Uma excelente iniciativa para melhorar a educação superior e aumentar a inserção brasileira no cenário mundial, o Ciência sem Fronteiras patina na questão da proficiência em língua estrangeira de muitos candidatos. O programa “prevê a utilização de até 101 mil bolsas em quatro anos para promover intercâmbio, de forma que alunos de graduação e pós-graduação façam estágio no exterior, com a finalidade de manter contato com sistemas educacionais competitivos em relação à tecnologia e inovação”.
Ao constatar o problema, a Coordenação de Aperfeiçoamento de Pessoal de Nível Superior (Capes) e o Conselho Nacional de Desenvolvimento Científico e Tecnológico (CNPq), gestores do programa, adotaram duas medidas. Uma é perfeitamente razoável: criar cursos de inglês, presenciais e a distância, em convênio com universidades brasileiras e estrangeiras, para auxiliar os candidatos a atingir o nível mínimo de proficiência. Outra, fantasiosa e voluntarista, é “flexibilizar” os critérios de avaliação desse item para obtenção das bolsas.
Enquanto isso ocorre, o jornal Financial Times informa que a ministra do Interior da Inglaterra quer dificultar os vistos para brasileiros, por preocupação com o excesso de participação de nossos estudantes em programas ingleses. Aparentemente, embora não explicitamente, essa inquietação poderia se dever ao risco de decréscimo de qualidade de seu próprio processo educativo.
O genial Mané Garrincha definiu exemplarmente a questão.
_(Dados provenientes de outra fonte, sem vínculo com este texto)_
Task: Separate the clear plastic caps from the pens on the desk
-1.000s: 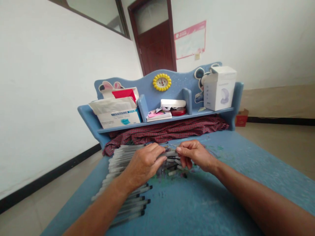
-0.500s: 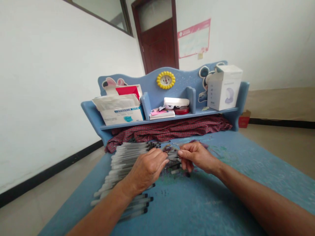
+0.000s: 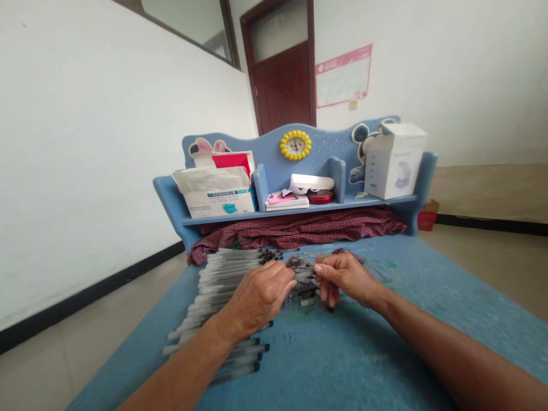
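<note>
My left hand [image 3: 266,292] is closed, its back toward me, over the right side of a row of pens [image 3: 216,285]. A thin grey length reaches from its fingertips toward the other hand and looks like the end of a pen; my fingers hide most of it. Opposite, my right hand [image 3: 345,278] pinches thumb against forefinger on something small that I cannot make out. The other fingers of that hand curl downward. Loose pen caps [image 3: 307,278], greyish and clear with dark parts, lie in a small pile between and under the hands. The pens have clear barrels and black ends facing right.
The blue tabletop [image 3: 342,354] has paint stains. At its back runs a blue shelf [image 3: 257,216] with a mask box [image 3: 220,200], a red tin [image 3: 321,197], a white box [image 3: 396,162] and a yellow flower-shaped clock [image 3: 295,145]. Red checked cloth [image 3: 299,225] is bunched under the shelf.
The view has shifted slightly, so the background sits lower and further right. Both hands stay close together in nearly the same pose above the loose caps.
</note>
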`<act>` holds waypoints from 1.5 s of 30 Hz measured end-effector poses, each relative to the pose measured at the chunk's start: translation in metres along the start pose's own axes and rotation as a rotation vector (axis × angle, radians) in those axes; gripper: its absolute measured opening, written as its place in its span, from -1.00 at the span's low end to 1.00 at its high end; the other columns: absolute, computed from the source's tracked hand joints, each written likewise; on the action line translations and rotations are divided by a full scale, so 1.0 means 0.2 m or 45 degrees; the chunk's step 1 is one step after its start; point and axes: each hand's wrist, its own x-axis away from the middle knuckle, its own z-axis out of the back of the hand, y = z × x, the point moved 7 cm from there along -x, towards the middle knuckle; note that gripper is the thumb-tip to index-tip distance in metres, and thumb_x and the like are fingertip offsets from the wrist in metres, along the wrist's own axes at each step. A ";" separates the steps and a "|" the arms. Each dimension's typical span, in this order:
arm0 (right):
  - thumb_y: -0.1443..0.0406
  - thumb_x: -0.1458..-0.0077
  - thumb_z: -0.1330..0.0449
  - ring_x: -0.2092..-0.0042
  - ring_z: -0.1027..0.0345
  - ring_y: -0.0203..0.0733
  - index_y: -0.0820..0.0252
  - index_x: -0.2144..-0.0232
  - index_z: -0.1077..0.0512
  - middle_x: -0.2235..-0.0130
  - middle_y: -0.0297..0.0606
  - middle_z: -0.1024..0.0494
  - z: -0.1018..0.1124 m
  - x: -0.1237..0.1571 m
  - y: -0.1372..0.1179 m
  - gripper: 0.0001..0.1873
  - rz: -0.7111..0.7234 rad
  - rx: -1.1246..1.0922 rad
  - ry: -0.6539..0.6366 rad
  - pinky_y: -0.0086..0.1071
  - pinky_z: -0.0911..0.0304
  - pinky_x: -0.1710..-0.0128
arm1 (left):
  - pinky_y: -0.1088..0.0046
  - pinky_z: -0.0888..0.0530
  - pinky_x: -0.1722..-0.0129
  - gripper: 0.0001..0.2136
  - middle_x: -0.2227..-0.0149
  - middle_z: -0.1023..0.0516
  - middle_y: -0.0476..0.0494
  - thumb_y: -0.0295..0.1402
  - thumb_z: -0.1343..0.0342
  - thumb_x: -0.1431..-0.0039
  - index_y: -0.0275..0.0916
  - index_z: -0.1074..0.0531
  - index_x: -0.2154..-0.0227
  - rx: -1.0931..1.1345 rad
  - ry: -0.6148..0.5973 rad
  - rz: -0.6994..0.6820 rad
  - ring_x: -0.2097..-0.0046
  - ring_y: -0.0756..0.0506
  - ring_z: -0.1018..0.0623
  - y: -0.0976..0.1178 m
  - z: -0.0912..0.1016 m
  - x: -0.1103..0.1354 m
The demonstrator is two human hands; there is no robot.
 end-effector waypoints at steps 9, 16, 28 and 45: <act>0.00 0.10 -0.22 0.66 -0.31 -0.37 0.24 0.48 -0.29 0.60 -0.36 -0.49 -0.01 0.00 -0.02 -0.59 0.060 -0.068 0.015 -0.55 -0.15 0.69 | 0.44 -0.37 0.35 -0.81 0.43 -0.40 -0.12 -0.43 0.13 -0.26 -0.30 -0.36 0.38 0.020 -0.003 0.014 0.35 -0.07 -0.41 0.00 0.00 0.00; -0.01 0.05 -0.16 0.70 -0.27 -0.38 0.23 0.50 -0.25 0.65 -0.37 -0.46 -0.02 0.00 -0.01 -0.59 0.018 -0.003 0.032 -0.56 -0.08 0.73 | 0.43 -0.37 0.36 -0.81 0.43 -0.40 -0.12 -0.43 0.13 -0.26 -0.30 -0.36 0.40 0.005 -0.028 0.014 0.36 -0.08 -0.41 0.00 -0.01 0.01; -0.03 0.06 -0.16 0.71 -0.25 -0.37 0.22 0.41 -0.25 0.65 -0.39 -0.44 -0.03 0.00 0.00 -0.58 -0.014 0.062 0.016 -0.56 -0.07 0.75 | 0.42 -0.36 0.38 -0.85 0.42 -0.40 -0.11 -0.44 0.10 -0.25 -0.28 -0.34 0.38 -0.007 -0.036 -0.017 0.36 -0.09 -0.40 0.00 -0.03 0.01; -0.09 -0.08 0.06 0.73 -0.22 -0.38 0.22 0.41 -0.25 0.69 -0.39 -0.42 -0.04 0.01 0.02 -0.52 -0.054 0.137 -0.010 -0.58 -0.04 0.77 | 0.43 -0.37 0.36 -0.87 0.40 -0.41 -0.12 -0.44 0.08 -0.24 -0.29 -0.34 0.38 0.005 -0.069 -0.003 0.36 -0.08 -0.41 0.01 -0.03 0.01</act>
Ao ser orientado, detalhadamente, sobre o que deveria fazer para vencer determinado jogo importante, perguntou ao técnico: “E o senhor já combinou com os adversários?” É a pergunta mais séria a ser feita sobre o rebaixamento de nível de exigências quanto ao conhecimento de idiomas.
O inglês básico que muitos brasileiros utilizam é suficiente para fazer compras, pedir informações, manter algumas conversas, mas está muito longe do necessário para atividades acadêmicas e profissionais. Quem vai combinar com os ingleses, chineses, americanos e franceses que o “inglês social” de nossos estudantes de intercâmbio é inteligível, claro, preciso? E quem vai combinar com seus professores estrangeiros que as aulas devem ser ministradas em ritmo e nível adequados a iniciantes no idioma? Para não falar dos livros-texto e a comunicação com os próprios colegas, além de um domínio razoável da cultura local, indispensável para uma estada proveitosa.
Pretender configurar tal decisão – de reduzir a exigência de fluência em outros idiomas – como se constituindo em ação de justiça com aqueles que não tiveram oportunidade de estudá-los desde cedo é ofensivo: primeiro, aos muitos milhares de brasileiros que, às vezes com enorme esforço, superaram essa dificuldade; e, em seguida, à lógica mais básica, que recomenda a melhoria do padrão de ensino desde os primeiros anos escolares para todos, inclusive quanto à língua pátria e às estrangeiras.
O avanço nas áreas científicas, humanas, econômicas e artísticas depende explicitamente de que pesquisadores e alunos entendam e se façam entender perfeitamente desde o início de suas atividades. Confiar que, uma vez no país estrangeiro, aprenderão “na escola das ruas” é, no mínimo, um desrespeito total ao sistema educacional quando, em lugar de melhorá-lo, simplesmente se diminuem suas expectativas.